The investigation results are summarized in Figure 4b for different types of CCM. It shows that with increasing speed, the anode and cathode of each type continue to decoat, and that complete decoating is possible. However, the decoating efficiency, which is the ratio of the decoated area to the total area of the sample, depends on the type of CCM. For instance, type A shows a selective removal of the cathode at lower milling speeds, while the anode is mainly removed at higher speeds. This selective grinding is also CCM-type-dependent. The possible reasons for this include differences in the surface structure of the coating layer, such as cracks in the electrode that facilitate decoating, or the thickness and adhesion of the electrode layer, which are influenced during the manufacturing of the CCM and the binder content. The extent to which the adhesion of the electrodes to the membrane can be influenced prior to decoating remains to be determined in further investigations.
Since the recovery rate of the critical precious metals must be close to 100% for this process step to become relevant, further investigations need to be carried out at higher stressing intensities and higher speeds. Future investigations must also consider different stress mechanisms, combine these with characterizations from material testing (tensile, compression and peel tests) and analyze the failure mechanisms using suitable high-resolution microscopic methods.
If it is not possible to completely decoat the CCM using dry mechanical methods, an alternative process has to be used. This can be a wet mechanical decoating process, for which alcohol treatment has often been used in research to date [53,93], and it must be clarified whether this process can decoat all CCMs in contrast to the dry method. Alternatively, the complete dissolution of the membrane and ionomer-containing binder can be used.

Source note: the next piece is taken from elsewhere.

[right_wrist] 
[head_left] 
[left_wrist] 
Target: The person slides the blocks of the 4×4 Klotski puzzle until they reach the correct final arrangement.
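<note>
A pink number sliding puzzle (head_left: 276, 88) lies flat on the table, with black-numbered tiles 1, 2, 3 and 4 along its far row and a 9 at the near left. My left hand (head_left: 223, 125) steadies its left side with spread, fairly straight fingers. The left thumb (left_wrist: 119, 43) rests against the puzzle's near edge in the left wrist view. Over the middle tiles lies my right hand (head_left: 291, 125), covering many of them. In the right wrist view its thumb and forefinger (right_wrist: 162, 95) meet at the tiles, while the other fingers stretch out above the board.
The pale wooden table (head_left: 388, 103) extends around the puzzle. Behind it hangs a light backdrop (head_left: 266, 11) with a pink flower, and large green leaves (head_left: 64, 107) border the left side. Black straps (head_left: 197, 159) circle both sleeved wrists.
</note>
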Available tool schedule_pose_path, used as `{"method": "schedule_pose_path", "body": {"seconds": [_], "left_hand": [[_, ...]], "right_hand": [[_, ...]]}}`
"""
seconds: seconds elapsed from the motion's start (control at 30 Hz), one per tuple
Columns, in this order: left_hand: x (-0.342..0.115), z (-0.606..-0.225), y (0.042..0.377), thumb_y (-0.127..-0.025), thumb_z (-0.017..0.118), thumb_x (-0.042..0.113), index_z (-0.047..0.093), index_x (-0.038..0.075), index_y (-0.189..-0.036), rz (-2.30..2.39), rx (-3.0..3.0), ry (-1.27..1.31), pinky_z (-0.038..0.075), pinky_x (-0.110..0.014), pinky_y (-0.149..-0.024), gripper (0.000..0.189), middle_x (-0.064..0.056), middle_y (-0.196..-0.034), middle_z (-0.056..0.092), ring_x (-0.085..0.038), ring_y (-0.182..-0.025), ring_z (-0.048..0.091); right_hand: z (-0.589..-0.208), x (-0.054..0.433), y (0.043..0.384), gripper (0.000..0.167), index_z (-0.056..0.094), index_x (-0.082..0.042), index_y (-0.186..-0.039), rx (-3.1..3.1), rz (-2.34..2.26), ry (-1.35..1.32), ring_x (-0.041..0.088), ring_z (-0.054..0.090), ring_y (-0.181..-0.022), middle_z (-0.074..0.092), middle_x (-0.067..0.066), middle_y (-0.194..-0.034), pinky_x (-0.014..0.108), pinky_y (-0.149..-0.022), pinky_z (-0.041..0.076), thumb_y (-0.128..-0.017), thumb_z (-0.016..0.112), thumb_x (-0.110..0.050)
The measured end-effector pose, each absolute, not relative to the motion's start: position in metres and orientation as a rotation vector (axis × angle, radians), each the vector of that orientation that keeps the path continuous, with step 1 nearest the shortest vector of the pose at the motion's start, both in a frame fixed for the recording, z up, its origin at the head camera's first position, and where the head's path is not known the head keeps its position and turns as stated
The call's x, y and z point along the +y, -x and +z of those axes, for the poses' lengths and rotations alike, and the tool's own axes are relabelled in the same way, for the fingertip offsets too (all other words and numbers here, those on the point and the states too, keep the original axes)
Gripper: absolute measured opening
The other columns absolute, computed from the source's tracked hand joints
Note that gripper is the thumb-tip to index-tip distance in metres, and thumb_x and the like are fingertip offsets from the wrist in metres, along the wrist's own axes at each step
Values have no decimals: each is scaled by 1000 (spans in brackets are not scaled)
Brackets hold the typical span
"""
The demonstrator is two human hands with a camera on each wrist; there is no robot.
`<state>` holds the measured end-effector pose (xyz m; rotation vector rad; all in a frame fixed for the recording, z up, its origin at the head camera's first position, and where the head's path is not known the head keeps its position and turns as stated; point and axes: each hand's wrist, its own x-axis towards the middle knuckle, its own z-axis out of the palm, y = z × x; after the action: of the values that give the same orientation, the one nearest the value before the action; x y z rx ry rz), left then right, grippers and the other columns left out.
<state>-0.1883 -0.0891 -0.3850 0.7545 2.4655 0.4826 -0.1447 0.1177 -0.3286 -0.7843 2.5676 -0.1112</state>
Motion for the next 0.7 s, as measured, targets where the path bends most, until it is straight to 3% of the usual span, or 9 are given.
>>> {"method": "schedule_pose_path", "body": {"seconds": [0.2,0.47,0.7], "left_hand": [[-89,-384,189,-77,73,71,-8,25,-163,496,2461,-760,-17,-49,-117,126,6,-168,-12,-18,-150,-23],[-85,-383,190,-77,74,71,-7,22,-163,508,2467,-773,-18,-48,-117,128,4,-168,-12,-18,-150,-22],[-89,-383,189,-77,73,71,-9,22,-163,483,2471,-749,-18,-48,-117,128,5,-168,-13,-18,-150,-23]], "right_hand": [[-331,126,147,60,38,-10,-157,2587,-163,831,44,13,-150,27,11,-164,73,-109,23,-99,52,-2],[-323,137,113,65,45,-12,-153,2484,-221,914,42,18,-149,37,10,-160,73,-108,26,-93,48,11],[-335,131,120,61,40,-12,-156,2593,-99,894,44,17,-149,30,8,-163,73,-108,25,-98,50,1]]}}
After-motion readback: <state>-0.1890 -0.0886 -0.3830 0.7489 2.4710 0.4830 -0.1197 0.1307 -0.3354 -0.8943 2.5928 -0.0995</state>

3.2.3. Dissolution of Catalyst-Coated Membrane

An alternative process step to the mechanical decoating of the membrane is the complete dissolution of both the membrane and ionomer-containing binder. The sulfonic-acid-functionalized fluoropolymers (ionomers) that enable proton conductivity through the membrane and the catalyst layers can thus be recovered as a further target material for recycling. It is also an economically relevant target material, since the membranes used in PEMWEs have high costs. A known method for the dissolution of these ionomers is their dispersion in alcohol–water mixtures at high temperatures under pressure [101]. The ionomer dispersion can then be separated from the other components, mainly the catalysts, by filtration or centrifugation. In this work, these procedures were successfully applied to different kinds of CCM. Some obtained precious metal yields are given in Table 2. Analytical methods to determine the ionomer content in the initial CCMs still have to be developed, and the ionomer yield can therefore not yet be given.
The examples show that, within the precision limits of the measurements, losses of platinum and iridium into the ionomer dispersion stream do not occur. In further steps of the downstream processing, the PGM-containing catalyst residue can then be processed by conventional pyro- and hydrometallurgical methods in order to recover the PGMs.
For the ionomer dispersion, further work is necessary in order to evaluate further uses and decide on (direct) recycling or (chemical) downgrading. Knowledge about the chemical integrity of the polymeric ionomers and their impurity profiles is mandatory for this evaluation.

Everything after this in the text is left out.